Task objective:
Pull out all lines from the listing below in which the word "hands" appears.

++++++++++++++++++++

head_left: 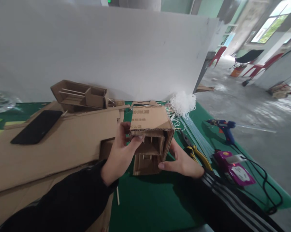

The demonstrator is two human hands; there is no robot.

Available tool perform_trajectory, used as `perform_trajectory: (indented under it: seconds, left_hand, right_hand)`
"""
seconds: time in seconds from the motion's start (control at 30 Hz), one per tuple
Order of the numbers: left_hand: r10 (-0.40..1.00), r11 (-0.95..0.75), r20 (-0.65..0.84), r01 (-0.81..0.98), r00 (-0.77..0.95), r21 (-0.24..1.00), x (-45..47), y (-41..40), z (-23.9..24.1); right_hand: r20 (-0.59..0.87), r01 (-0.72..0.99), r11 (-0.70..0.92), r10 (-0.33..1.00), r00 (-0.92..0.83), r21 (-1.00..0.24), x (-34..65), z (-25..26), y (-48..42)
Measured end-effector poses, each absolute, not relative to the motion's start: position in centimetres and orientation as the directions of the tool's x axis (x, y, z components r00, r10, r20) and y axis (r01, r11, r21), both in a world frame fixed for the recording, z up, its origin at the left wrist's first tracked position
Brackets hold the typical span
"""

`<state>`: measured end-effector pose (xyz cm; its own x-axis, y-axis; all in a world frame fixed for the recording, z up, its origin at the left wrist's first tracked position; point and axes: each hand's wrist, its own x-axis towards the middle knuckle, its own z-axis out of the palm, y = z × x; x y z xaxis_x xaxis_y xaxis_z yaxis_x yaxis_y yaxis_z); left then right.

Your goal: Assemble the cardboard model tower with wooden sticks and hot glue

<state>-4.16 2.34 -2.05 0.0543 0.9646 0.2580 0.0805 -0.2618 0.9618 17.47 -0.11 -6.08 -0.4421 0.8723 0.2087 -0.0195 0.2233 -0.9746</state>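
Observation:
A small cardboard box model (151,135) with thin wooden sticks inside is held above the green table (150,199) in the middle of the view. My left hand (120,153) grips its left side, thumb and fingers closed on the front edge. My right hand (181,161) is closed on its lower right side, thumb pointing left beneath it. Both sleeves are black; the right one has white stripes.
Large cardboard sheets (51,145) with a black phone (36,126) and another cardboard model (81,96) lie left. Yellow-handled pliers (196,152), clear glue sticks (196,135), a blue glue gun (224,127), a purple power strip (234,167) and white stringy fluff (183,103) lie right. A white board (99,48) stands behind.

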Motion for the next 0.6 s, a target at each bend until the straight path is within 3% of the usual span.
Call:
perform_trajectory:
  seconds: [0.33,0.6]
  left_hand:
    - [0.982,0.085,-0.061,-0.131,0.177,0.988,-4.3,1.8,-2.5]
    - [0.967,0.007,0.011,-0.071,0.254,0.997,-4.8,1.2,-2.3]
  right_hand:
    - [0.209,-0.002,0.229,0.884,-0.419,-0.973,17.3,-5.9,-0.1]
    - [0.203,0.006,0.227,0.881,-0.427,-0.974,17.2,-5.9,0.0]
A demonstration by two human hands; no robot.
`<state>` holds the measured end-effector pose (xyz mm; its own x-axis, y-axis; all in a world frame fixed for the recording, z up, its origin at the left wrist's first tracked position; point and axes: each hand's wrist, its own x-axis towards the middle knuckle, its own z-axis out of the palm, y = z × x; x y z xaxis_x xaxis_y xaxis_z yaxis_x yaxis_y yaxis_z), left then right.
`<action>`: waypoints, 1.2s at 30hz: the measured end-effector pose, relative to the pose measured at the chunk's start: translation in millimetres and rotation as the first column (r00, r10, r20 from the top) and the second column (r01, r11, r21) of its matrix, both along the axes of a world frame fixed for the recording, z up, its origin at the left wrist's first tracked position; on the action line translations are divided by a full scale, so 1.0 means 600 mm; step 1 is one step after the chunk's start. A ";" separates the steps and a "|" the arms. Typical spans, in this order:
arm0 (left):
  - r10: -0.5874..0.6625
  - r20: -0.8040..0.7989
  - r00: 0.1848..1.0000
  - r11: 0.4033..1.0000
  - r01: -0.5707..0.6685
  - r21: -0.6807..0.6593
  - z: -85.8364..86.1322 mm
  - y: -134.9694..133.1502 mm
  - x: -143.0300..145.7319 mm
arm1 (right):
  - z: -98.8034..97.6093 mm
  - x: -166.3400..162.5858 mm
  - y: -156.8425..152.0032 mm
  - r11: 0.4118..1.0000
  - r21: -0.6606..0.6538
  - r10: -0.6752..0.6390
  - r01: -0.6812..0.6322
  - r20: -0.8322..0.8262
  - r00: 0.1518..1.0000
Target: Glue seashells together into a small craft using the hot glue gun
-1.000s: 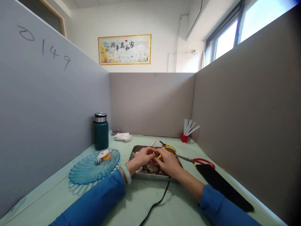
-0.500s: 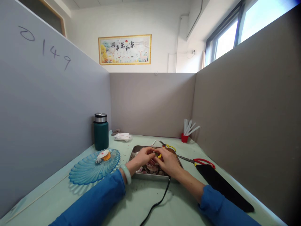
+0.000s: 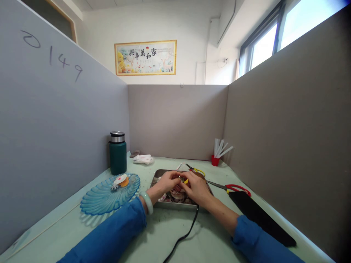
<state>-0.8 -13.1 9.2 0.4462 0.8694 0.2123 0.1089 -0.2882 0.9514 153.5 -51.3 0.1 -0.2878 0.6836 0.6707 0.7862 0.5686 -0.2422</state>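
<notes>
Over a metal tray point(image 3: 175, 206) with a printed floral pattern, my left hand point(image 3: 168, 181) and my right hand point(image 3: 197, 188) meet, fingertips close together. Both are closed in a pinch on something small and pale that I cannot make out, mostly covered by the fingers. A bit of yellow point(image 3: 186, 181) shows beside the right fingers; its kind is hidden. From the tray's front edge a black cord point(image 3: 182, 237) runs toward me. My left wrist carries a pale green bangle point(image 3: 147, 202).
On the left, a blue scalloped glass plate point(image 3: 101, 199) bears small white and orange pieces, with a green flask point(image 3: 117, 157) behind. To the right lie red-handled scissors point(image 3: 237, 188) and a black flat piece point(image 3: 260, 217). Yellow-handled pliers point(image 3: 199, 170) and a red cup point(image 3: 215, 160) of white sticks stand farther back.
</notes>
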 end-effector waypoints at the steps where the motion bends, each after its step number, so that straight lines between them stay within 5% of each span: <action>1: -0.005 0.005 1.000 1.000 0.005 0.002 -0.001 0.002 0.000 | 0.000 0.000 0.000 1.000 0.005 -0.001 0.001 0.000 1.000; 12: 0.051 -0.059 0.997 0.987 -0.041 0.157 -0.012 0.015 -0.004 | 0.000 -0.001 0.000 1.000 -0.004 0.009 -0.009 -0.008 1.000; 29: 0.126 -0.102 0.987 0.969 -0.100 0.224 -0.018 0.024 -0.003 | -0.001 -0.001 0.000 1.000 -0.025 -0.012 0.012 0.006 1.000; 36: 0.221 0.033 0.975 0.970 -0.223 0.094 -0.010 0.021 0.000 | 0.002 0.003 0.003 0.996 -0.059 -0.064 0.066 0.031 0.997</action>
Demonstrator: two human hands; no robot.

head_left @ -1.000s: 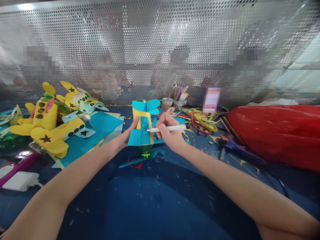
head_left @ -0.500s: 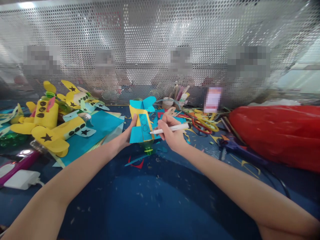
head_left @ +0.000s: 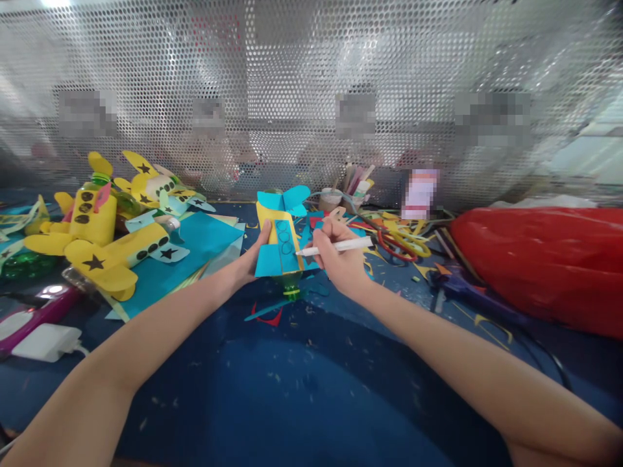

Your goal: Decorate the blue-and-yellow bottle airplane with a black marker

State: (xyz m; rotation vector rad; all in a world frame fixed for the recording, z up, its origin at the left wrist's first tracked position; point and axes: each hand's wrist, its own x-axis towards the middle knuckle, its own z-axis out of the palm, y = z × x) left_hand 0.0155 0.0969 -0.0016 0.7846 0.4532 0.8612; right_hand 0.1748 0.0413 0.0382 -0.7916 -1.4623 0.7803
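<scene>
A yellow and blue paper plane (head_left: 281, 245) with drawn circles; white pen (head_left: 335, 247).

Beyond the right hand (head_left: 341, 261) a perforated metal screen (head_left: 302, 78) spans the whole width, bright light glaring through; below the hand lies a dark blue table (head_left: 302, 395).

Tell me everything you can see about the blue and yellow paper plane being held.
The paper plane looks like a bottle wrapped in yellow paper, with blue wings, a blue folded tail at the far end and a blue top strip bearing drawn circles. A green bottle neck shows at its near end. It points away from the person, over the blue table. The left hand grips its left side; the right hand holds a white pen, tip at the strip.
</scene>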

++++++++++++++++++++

Worked solution:
The demonstrator is two human hands; there is no robot.
A demonstration by two human hands; no robot.
Demonstrator: two human hands; no robot.

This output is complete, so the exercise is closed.